Task instructions: Would you please return the lines of the entries below starting at the line that has "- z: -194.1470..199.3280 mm" and ending at the line that has "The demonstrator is", both included, exactly as they are?

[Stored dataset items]
● ● ● ●

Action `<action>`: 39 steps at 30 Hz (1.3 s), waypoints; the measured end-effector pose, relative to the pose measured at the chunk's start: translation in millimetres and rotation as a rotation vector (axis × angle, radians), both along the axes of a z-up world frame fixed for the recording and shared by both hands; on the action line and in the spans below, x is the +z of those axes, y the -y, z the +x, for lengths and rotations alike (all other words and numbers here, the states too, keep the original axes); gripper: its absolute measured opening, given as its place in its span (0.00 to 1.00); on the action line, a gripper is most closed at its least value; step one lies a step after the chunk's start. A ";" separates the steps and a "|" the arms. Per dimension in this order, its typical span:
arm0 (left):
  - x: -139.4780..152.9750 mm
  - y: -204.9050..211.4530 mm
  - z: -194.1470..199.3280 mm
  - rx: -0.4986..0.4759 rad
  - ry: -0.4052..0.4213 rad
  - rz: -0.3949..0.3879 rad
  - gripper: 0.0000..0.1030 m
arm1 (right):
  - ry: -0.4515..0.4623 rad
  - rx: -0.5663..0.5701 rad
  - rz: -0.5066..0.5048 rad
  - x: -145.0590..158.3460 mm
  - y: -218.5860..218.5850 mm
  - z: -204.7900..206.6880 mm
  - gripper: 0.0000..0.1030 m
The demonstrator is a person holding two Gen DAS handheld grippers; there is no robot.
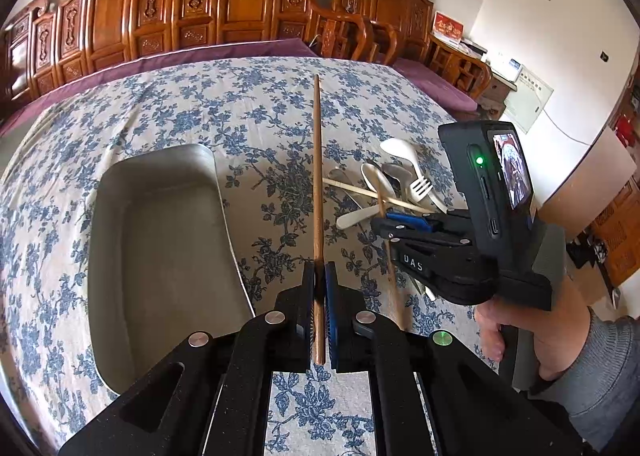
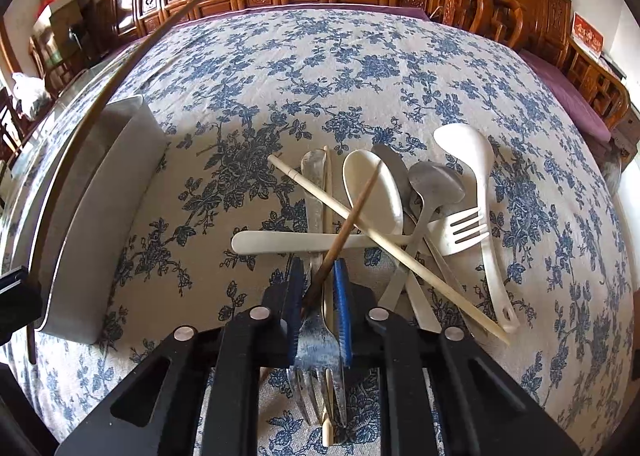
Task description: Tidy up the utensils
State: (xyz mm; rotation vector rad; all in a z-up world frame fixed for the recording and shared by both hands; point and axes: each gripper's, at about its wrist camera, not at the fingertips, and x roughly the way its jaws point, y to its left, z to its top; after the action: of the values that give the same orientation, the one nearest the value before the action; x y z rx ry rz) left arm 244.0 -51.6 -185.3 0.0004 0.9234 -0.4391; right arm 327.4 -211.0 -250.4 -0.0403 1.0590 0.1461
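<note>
The left gripper tilts downward, clamping a long brown wooden chopstick; the right gripper, tilted steeper, pinches another dark brown wooden chopstick.

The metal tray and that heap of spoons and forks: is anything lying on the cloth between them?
No. In the right wrist view only bare flowered tablecloth separates the tray from the utensil pile.

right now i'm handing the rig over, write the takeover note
Left gripper: shut on a dark chopstick, held above the cloth beside the metal tray.
Right gripper: down in the utensil pile, pads closing on a second dark chopstick over a metal fork.
Done: nothing in the tray yet.
Left: both chopsticks, then the spoons, forks and pale chopsticks.
</note>
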 end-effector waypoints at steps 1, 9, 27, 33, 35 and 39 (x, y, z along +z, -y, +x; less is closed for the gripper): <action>1.0 -1.1 -0.1 0.003 0.002 0.000 0.04 | -0.001 -0.003 -0.001 0.9 -0.1 0.3 0.12; 10.5 -18.6 -8.9 0.044 0.034 0.024 0.04 | 0.012 0.004 0.022 17.3 -2.9 -8.8 0.06; -9.7 -82.9 -3.0 0.153 -0.063 0.038 0.04 | 0.149 0.151 0.153 88.9 -56.6 -23.3 0.06; -21.3 -92.7 5.0 0.178 -0.097 0.033 0.04 | 0.169 0.198 0.169 99.3 -81.5 -17.0 0.06; -22.4 -94.6 7.3 0.184 -0.102 0.030 0.04 | 0.170 0.207 0.174 100.5 -87.2 -14.4 0.06; -25.5 -99.8 13.9 0.205 -0.115 0.021 0.04 | 0.166 0.217 0.183 100.2 -96.5 -8.5 0.06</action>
State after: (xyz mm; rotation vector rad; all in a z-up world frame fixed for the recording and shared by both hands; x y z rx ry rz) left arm 258.0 48.1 -210.8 -0.1003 1.0296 -0.2405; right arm 318.9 -114.4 -150.1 -0.0021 0.8709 0.4282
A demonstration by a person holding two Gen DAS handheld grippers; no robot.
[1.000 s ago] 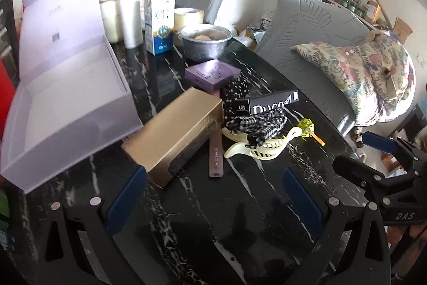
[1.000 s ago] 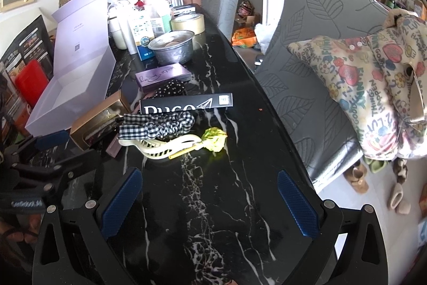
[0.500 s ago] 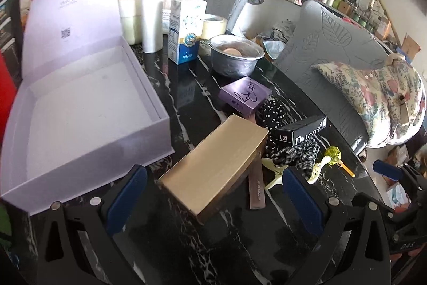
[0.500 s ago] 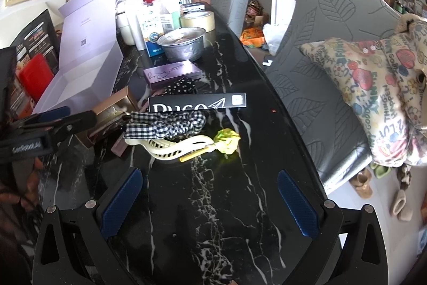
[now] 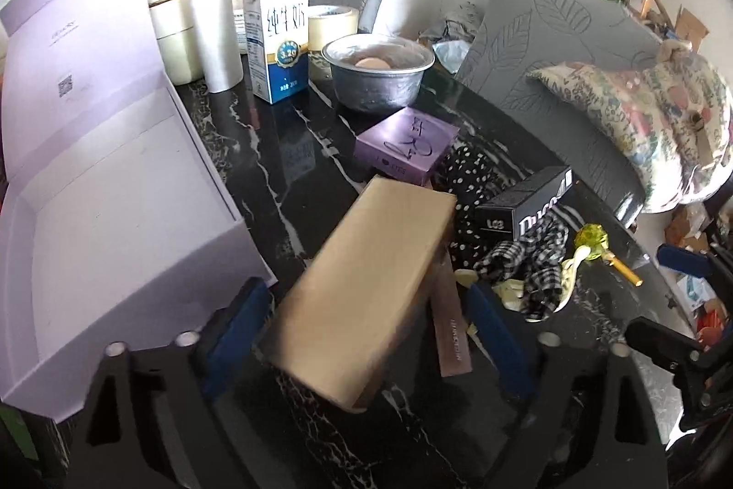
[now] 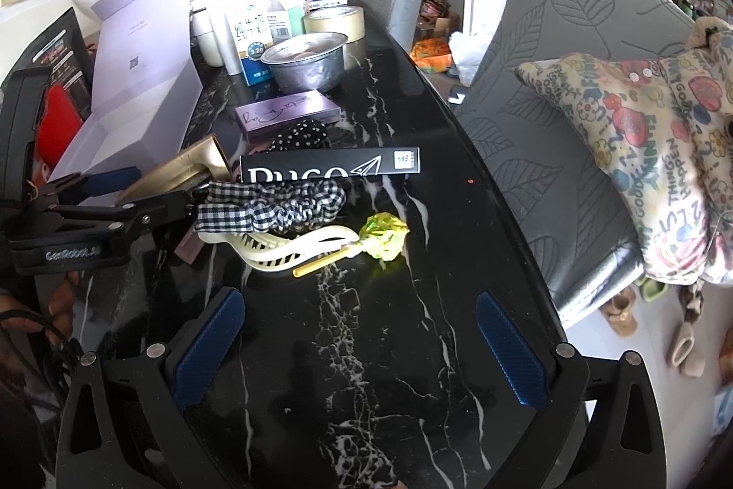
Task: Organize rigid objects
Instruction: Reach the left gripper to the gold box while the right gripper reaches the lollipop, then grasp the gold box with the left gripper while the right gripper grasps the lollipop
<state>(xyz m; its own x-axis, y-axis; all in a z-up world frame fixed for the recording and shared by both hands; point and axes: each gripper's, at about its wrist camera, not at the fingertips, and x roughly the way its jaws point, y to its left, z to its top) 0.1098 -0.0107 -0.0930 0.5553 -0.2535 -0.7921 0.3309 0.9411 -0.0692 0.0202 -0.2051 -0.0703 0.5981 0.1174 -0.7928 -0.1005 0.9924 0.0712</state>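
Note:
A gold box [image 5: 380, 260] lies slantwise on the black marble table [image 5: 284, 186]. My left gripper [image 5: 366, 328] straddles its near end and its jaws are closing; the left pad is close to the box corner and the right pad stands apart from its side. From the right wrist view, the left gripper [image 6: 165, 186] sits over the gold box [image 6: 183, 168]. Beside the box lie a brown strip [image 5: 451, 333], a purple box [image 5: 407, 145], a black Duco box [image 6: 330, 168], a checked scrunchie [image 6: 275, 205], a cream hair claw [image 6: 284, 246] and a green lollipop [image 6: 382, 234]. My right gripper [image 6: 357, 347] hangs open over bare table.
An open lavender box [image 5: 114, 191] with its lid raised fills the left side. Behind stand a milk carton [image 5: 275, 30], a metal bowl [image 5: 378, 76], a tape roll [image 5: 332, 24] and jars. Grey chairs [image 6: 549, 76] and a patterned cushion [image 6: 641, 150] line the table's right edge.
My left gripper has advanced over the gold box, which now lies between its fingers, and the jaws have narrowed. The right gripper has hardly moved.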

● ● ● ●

Problem solution:
  - z: -194.1470..199.3280 mm
  - rx: -0.4986..0.4759 rad
  - ry: -0.4052..0.4213 rad
  - rz: -0.3949..0.3879 rad
  - gripper: 0.0000..0.1030 m
arm1 (right):
  - ry: -0.4515..0.4623 rad
  - rx: -0.5663..0.5701 rad
  - rz: -0.5066..0.5048 rad
  - x: -145.0590..158.3460 mm
  - y: -218.5860..218.5850 mm
  - z: -204.7900..206.6880 mm
  - gripper: 0.0000..0.1030 m
The demonstrator is a person holding two Gen DAS handheld grippers; there is no robot.

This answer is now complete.